HOW TO COMPLETE THIS TASK => Repeat exactly the lines from the line containing "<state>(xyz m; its" to the last line of the listing, including both.

DATA SHOWN =>

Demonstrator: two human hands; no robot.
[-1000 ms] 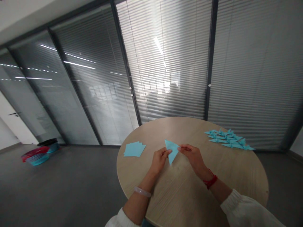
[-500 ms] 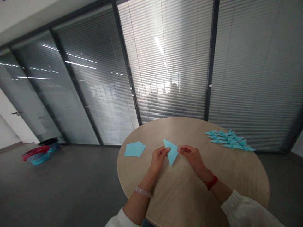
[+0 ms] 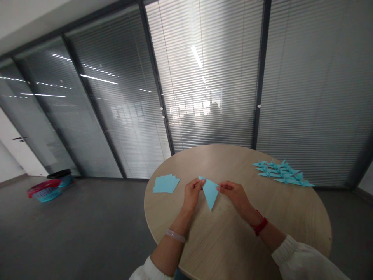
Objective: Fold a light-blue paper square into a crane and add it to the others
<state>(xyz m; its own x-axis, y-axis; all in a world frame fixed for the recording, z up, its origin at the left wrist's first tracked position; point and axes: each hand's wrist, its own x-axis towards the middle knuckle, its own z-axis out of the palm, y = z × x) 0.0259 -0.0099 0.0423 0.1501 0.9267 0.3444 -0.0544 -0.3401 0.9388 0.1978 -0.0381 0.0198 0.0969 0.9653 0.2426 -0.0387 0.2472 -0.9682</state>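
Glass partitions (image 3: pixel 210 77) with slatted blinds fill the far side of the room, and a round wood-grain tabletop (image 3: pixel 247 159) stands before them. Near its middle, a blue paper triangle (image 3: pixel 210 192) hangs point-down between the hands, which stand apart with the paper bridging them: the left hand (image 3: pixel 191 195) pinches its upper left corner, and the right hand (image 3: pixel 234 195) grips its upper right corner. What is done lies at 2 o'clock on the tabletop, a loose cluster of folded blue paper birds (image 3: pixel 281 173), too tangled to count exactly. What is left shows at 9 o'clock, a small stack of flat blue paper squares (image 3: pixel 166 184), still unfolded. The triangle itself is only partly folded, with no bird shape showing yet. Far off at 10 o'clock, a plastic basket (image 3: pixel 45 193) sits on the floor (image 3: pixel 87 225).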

EXPECTED OUTPUT =>
<state>(xyz m; its own x-axis, y-axis; all in a world frame fixed for the recording, z up, its origin at the left wrist's first tracked position; point and axes: each hand's wrist, its own x-axis towards the middle knuckle, its own z-axis out of the palm, y = z × x) 0.0259 -0.0099 0.0423 0.1501 0.9267 0.3444 -0.0544 -0.3401 0.9388 0.1978 -0.0381 0.0198 0.0969 0.9653 0.2426 -0.0387 0.2472 -0.9682</state>
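Glass partitions (image 3: pixel 210 77) with slatted blinds fill the far side of the room, and a round wood-grain tabletop (image 3: pixel 247 159) stands before them. Near its middle, a blue paper triangle (image 3: pixel 210 192) hangs point-down between the hands, which stand apart with the paper bridging them: the left hand (image 3: pixel 191 195) pinches its upper left corner, and the right hand (image 3: pixel 234 195) grips its upper right corner. What is done lies at 2 o'clock on the tabletop, a loose cluster of folded blue paper birds (image 3: pixel 281 173), too tangled to count exactly. What is left shows at 9 o'clock, a small stack of flat blue paper squares (image 3: pixel 166 184), still unfolded. The triangle itself is only partly folded, with no bird shape showing yet. Far off at 10 o'clock, a plastic basket (image 3: pixel 45 193) sits on the floor (image 3: pixel 87 225).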

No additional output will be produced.